Problem to solve
After locating the line that contains "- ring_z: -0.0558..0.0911" in the records below, write out exactly that line and each line after it through the one that contains "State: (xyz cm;", and nothing else.

Data for this task

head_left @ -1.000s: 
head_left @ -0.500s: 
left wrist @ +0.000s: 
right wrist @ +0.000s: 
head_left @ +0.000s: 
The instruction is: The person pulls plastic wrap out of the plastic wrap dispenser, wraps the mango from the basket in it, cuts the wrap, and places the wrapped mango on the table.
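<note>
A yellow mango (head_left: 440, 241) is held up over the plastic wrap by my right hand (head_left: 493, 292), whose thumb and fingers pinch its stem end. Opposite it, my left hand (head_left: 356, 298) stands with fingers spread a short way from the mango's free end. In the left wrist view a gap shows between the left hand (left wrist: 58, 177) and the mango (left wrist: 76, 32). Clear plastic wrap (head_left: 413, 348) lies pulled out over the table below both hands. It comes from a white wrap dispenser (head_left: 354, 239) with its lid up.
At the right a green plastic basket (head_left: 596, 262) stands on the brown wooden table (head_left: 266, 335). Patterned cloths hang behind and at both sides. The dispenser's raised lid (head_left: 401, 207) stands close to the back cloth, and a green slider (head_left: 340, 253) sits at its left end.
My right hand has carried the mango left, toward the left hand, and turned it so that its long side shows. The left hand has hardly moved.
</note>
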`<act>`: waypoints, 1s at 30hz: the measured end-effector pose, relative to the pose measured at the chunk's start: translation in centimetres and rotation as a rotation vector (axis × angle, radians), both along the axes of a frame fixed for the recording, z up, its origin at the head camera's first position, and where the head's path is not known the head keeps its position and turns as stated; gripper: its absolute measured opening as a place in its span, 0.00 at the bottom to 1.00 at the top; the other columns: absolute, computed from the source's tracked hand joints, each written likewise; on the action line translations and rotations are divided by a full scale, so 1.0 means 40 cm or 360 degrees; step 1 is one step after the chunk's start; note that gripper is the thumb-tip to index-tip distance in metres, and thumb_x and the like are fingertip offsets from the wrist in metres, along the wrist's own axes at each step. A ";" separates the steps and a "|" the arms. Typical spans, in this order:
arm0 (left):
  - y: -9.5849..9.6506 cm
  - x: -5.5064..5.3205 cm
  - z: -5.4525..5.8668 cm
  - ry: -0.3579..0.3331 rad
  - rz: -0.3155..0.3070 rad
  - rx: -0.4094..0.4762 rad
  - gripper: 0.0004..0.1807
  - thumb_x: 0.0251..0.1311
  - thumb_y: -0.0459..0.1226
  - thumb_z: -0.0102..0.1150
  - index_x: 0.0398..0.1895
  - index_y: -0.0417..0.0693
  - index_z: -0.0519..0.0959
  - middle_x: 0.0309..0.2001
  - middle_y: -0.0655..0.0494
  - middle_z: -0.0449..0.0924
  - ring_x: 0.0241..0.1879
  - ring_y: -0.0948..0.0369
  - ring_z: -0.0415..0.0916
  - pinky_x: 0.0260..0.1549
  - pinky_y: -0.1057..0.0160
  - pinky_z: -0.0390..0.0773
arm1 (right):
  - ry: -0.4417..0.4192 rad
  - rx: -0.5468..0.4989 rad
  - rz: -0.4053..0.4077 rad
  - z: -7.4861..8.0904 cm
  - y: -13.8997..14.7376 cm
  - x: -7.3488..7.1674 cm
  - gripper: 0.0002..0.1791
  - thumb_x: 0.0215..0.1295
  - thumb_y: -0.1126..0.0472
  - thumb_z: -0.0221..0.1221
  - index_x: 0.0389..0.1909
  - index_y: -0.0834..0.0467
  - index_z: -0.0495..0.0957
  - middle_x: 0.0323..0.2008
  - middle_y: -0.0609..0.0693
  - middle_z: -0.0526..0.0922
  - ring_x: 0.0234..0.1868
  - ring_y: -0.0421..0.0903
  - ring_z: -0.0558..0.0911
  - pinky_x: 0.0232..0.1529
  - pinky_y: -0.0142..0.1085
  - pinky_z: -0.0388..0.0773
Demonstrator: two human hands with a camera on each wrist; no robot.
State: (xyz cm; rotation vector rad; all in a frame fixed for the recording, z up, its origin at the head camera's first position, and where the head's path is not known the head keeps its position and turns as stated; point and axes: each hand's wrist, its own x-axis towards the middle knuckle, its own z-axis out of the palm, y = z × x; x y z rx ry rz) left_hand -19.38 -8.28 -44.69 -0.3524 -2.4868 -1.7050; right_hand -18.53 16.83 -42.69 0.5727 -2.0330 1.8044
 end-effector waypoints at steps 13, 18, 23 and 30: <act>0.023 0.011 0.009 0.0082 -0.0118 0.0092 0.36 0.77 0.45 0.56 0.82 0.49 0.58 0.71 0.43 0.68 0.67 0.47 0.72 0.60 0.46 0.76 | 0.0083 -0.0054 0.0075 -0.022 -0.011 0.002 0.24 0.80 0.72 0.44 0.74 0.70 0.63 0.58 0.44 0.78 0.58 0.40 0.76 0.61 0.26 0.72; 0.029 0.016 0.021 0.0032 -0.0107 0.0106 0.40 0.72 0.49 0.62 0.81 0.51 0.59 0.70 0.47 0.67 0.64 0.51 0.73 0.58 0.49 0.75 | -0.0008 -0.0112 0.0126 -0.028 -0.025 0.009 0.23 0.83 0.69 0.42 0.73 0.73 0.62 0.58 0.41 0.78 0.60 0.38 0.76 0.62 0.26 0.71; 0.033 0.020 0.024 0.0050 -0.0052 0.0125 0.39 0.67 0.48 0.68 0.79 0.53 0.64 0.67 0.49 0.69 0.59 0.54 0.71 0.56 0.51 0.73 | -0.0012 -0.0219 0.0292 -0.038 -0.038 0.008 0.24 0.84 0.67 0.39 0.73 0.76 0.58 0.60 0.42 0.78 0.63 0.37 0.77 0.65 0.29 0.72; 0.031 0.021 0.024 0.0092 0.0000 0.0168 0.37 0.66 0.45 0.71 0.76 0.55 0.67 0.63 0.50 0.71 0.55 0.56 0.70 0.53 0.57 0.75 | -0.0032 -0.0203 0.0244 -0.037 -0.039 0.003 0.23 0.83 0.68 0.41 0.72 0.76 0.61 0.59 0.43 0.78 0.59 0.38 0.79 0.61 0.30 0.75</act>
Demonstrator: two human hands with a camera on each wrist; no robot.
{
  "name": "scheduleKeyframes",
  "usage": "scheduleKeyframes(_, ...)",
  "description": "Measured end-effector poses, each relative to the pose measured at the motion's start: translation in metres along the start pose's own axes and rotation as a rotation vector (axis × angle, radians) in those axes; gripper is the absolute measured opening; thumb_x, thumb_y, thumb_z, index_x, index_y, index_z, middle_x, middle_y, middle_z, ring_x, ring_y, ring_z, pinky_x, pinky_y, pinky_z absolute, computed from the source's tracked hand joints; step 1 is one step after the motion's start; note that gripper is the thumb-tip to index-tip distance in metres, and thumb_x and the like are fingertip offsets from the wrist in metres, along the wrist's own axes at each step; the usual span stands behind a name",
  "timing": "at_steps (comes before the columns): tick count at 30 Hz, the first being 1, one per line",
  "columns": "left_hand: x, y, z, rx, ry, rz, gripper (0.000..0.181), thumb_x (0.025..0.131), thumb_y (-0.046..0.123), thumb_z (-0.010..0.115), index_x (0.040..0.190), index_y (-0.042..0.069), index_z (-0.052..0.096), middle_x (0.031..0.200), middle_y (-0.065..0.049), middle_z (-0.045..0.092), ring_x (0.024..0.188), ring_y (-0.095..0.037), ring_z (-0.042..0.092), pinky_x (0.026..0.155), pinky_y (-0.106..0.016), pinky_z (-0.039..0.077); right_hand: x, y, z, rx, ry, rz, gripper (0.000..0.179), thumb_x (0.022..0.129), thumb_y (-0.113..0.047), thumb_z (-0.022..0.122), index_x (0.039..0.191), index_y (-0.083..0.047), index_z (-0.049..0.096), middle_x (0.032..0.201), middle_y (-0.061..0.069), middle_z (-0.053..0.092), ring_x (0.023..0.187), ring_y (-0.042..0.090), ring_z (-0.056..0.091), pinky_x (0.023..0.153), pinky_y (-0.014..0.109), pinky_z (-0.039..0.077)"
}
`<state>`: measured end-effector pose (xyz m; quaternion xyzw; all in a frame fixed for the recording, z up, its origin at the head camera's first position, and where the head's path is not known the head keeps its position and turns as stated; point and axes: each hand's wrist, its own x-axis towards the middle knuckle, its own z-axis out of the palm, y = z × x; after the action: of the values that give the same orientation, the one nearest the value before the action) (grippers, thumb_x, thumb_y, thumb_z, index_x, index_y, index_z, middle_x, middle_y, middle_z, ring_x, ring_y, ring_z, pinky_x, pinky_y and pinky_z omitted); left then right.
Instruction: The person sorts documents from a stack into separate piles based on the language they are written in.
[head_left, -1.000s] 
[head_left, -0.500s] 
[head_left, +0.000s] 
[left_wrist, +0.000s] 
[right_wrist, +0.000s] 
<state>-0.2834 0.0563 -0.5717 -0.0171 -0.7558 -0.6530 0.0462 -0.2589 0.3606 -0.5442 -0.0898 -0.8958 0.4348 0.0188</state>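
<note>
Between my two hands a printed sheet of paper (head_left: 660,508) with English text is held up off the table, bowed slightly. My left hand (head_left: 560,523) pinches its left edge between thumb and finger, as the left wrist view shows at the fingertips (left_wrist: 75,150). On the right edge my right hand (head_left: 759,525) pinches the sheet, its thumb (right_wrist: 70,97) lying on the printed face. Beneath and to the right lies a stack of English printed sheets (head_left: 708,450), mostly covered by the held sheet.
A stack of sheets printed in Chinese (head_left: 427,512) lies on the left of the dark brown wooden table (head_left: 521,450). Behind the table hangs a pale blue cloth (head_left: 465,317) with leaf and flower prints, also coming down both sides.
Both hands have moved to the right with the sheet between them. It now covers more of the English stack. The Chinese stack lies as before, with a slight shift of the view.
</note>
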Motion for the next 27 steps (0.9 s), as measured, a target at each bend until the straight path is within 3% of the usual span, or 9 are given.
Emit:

Solution for this exercise
  - ring_z: -0.0558..0.0911
  - pinky_x: 0.0232..0.1529
  - pinky_y: -0.0142..0.1085
  - pinky_z: -0.0388..0.0773
Demonstrator: two human hands with a camera on each wrist; no robot.
State: (xyz cm; rotation vector rad; all in a frame fixed for the recording, z up, its origin at the head camera's first position, and where the head's path is not known the head keeps its position and turns as stated; point and axes: each hand's wrist, its own x-axis towards the middle knuckle, its own z-axis out of the palm, y = z × x; x y z rx ry rz) left_hand -19.38 -8.28 -44.69 -0.3524 -2.4868 -1.7050; right_hand -18.53 16.83 -42.69 0.5727 -2.0330 1.8044

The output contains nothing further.